Todavía alucinado por la montaña rusa de Aerosmith, Tony me llamó de Orlando el domingo 15 de marzo para contarme que -por orden del gobernador del Estado- acababan de clausurar, hasta nuevo aviso, todos los parques temáticos de la Florida.

- Un día más y no la hacíamos.

- Qué lecheros.

- Ahora sí… ¡New York, New York!

- Pucha, Tony, yo creo que mejor te regresas a Lima.

- ¿Qué fue? ¿Ya no quieres que te dé el alcance?

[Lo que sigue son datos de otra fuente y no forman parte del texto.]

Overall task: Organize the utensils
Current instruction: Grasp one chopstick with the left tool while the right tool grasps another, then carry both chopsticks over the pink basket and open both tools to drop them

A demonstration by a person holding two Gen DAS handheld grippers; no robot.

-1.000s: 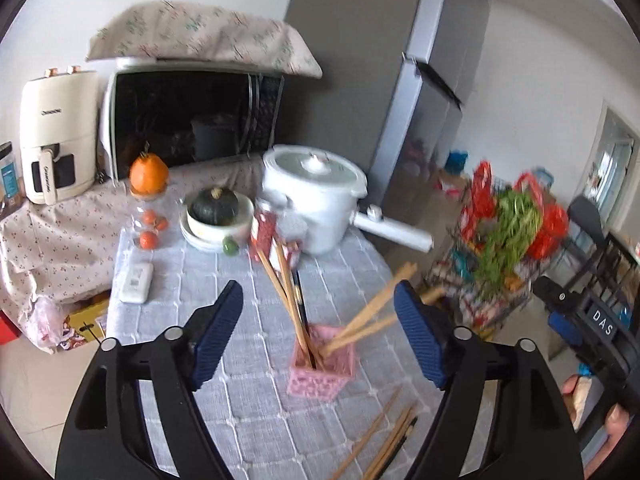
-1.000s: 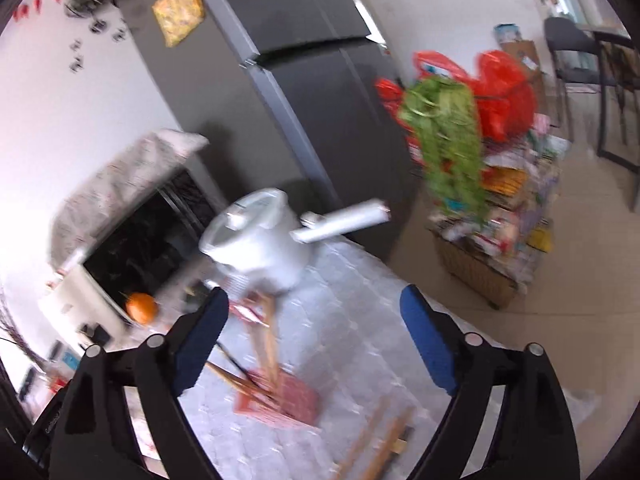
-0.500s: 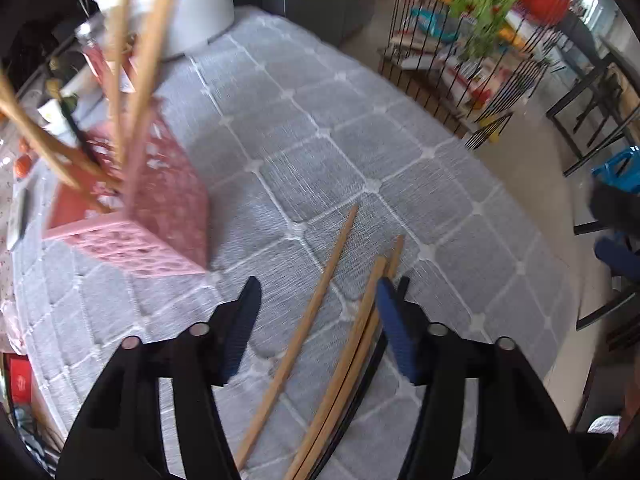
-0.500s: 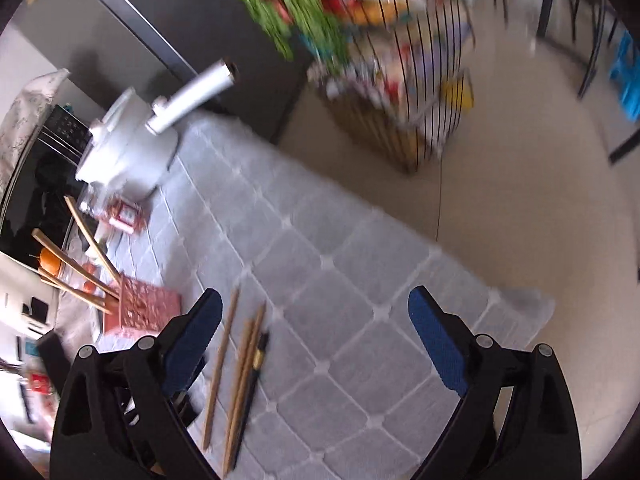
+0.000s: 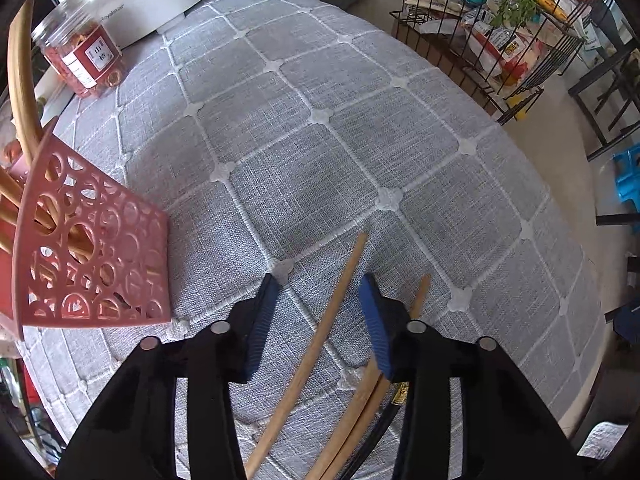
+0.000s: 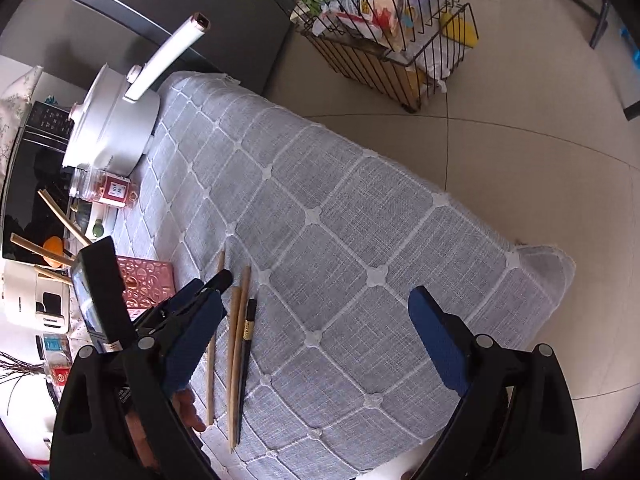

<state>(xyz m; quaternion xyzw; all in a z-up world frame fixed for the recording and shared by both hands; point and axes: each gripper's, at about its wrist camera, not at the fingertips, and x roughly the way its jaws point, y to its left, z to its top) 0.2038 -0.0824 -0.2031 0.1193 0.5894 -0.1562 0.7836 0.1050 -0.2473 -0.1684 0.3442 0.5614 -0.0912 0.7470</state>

- No es eso, zonzo, sino que acá en Manhattan también están cerrando todo. Nos cierran los aeropuertos y sonamos.

- No creo, solo es una semanita más. No va a pasar nada.

- Piensa bien, ah. Después tus hijos te van a reclamar, después no quiero lamentos.

- ¿Qué quieres tú?

- ¿Qué quiero yo? Ese no es el asunto. Decide tú.

-Me voy contigo -me dijo Tony, sin imaginar que ese avión que estaba a punto de abordar lo llevaría directamente al ojo del huracán. La epidemia ya acechaba desde lo alto, encaramada a la punta del Empire State como un King Kong aterrador. No habíamos visto nada todavía. La peor montaña rusa de todas estaba a punto de empezar.